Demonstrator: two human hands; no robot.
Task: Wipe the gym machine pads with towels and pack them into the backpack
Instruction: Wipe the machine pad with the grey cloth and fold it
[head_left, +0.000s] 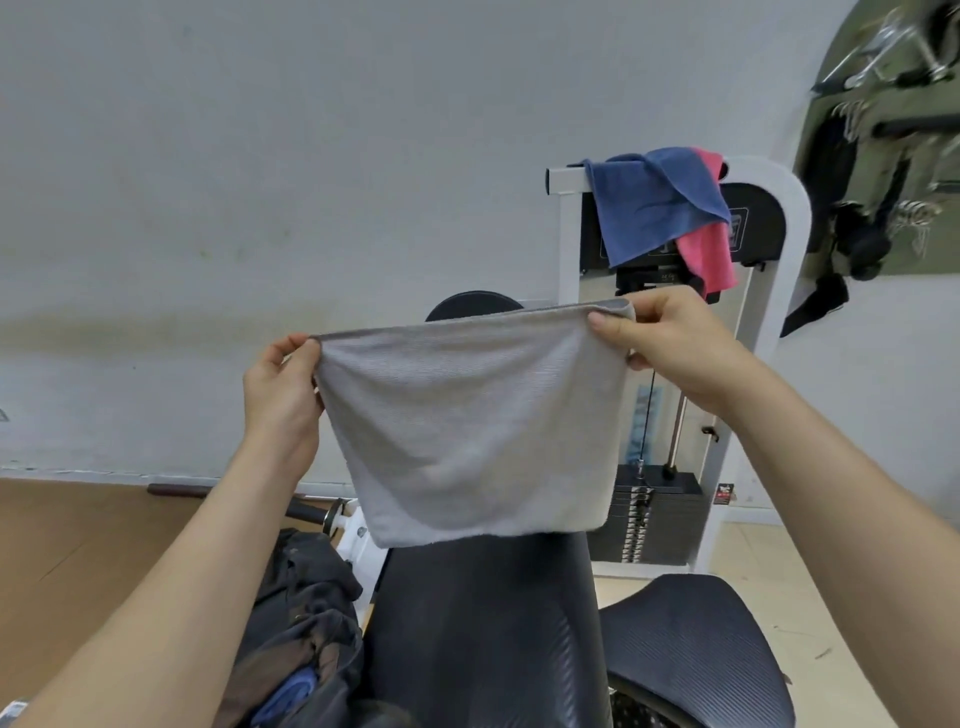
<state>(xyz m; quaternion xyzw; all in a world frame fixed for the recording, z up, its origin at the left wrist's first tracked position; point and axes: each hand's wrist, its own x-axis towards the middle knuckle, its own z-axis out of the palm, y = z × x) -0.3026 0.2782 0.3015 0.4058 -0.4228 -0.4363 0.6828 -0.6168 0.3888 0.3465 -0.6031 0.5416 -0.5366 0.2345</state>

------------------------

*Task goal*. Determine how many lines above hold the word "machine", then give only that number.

*Response below*. 2